- [MATERIAL PROVIDED]:
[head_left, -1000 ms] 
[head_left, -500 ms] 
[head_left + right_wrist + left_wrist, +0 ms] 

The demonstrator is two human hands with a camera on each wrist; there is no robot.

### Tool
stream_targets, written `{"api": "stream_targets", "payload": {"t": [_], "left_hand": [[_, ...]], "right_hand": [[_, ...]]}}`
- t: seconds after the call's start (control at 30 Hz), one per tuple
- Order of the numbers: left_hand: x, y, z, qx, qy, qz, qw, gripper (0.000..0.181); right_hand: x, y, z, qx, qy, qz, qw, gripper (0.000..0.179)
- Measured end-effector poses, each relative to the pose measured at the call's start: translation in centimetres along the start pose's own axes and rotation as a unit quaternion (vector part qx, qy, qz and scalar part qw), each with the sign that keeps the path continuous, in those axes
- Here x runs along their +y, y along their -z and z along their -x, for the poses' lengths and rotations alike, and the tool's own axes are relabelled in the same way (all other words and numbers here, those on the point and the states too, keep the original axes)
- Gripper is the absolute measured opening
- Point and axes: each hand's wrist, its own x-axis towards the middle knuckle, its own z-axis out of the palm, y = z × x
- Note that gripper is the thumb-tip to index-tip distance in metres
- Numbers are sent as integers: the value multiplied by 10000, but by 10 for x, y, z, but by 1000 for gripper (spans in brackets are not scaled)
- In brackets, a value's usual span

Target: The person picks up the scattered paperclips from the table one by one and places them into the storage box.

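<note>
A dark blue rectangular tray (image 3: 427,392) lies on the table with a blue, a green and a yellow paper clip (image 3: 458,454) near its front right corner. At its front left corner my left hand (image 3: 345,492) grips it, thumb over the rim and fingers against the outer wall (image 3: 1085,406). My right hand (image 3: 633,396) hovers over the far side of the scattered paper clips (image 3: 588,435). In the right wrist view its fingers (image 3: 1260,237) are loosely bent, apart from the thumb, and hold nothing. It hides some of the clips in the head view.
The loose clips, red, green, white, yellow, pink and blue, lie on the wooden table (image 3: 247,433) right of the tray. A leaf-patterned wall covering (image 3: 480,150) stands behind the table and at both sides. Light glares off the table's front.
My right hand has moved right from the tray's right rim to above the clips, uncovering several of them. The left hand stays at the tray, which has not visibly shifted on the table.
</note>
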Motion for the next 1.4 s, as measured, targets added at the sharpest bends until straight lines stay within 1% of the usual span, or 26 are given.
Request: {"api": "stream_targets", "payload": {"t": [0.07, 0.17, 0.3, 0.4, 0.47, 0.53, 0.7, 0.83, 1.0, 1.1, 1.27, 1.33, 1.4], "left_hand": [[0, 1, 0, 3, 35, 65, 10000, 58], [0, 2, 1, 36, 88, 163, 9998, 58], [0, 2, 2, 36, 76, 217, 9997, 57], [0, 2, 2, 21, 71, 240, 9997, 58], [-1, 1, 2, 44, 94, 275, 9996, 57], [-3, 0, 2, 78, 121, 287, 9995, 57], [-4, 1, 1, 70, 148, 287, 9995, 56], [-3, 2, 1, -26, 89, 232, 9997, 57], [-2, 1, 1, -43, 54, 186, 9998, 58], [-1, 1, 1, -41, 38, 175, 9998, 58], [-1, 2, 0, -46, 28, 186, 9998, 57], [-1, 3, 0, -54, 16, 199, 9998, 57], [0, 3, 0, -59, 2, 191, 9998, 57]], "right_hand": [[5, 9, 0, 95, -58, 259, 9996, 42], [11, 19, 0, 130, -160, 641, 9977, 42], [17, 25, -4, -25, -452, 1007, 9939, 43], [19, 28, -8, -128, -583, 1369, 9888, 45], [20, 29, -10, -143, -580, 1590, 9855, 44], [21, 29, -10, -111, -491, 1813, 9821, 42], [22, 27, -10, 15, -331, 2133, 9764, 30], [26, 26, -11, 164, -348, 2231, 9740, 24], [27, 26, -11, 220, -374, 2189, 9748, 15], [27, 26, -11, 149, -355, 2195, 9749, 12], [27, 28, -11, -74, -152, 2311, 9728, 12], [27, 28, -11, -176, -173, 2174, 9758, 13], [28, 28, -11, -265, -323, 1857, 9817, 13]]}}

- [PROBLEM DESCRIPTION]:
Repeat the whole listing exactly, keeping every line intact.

- [ANSWER AREA]:
[head_left, -1000 ms] 
[head_left, -500 ms] 
[head_left + right_wrist + left_wrist, +0 ms] 

The demonstrator is two human hands with a camera on each wrist; there is no robot.

### Tool
stream_targets, written `{"api": "stream_targets", "payload": {"t": [_], "left_hand": [[_, ...]], "right_hand": [[_, ...]]}}`
- t: seconds after the call's start (control at 30 Hz), one per tuple
- Order of the numbers: left_hand: x, y, z, qx, qy, qz, qw, gripper (0.000..0.181); right_hand: x, y, z, qx, qy, qz, qw, gripper (0.000..0.179)
- Measured end-effector poses, each relative to the pose measured at the call's start: translation in centimetres along the start pose's own axes and rotation as a unit quaternion (vector part qx, qy, qz and scalar part qw), each with the sign that keeps the path continuous, in those axes
- Here x runs along their +y, y along their -z and z along their -x, for the poses' lengths and rotations alike, and the tool's own axes are relabelled in the same way (all other words and numbers here, those on the point and the states too, keep the original axes)
- Gripper is the absolute measured opening
- Point and axes: each hand's wrist, its own x-axis towards the middle knuckle, its own z-axis out of the palm, y = z × x
- Note that gripper is the thumb-tip to index-tip distance in metres
- Numbers are sent as integers: the value multiplied by 10000, but by 10 for x, y, z, but by 1000 for gripper (spans in brackets are not scaled)
- In brackets, a value's usual span

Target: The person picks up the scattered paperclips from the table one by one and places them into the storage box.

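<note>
A dark blue rectangular tray (image 3: 427,392) lies on the table with a blue, a green and a yellow paper clip (image 3: 458,454) near its front right corner. At its front left corner my left hand (image 3: 345,492) grips it, thumb over the rim and fingers against the outer wall (image 3: 1085,406). My right hand (image 3: 633,396) hovers over the far side of the scattered paper clips (image 3: 588,435). In the right wrist view its fingers (image 3: 1260,237) are loosely bent, apart from the thumb, and hold nothing. It hides some of the clips in the head view.
The loose clips, red, green, white, yellow, pink and blue, lie on the wooden table (image 3: 247,433) right of the tray. A leaf-patterned wall covering (image 3: 480,150) stands behind the table and at both sides. Light glares off the table's front.
My right hand has moved right from the tray's right rim to above the clips, uncovering several of them. The left hand stays at the tray, which has not visibly shifted on the table.
</note>
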Motion for the next 1.4 s, as measured, targets added at the sharpest bends until straight lines stay within 1% of the usual span, or 26 are given.
Request: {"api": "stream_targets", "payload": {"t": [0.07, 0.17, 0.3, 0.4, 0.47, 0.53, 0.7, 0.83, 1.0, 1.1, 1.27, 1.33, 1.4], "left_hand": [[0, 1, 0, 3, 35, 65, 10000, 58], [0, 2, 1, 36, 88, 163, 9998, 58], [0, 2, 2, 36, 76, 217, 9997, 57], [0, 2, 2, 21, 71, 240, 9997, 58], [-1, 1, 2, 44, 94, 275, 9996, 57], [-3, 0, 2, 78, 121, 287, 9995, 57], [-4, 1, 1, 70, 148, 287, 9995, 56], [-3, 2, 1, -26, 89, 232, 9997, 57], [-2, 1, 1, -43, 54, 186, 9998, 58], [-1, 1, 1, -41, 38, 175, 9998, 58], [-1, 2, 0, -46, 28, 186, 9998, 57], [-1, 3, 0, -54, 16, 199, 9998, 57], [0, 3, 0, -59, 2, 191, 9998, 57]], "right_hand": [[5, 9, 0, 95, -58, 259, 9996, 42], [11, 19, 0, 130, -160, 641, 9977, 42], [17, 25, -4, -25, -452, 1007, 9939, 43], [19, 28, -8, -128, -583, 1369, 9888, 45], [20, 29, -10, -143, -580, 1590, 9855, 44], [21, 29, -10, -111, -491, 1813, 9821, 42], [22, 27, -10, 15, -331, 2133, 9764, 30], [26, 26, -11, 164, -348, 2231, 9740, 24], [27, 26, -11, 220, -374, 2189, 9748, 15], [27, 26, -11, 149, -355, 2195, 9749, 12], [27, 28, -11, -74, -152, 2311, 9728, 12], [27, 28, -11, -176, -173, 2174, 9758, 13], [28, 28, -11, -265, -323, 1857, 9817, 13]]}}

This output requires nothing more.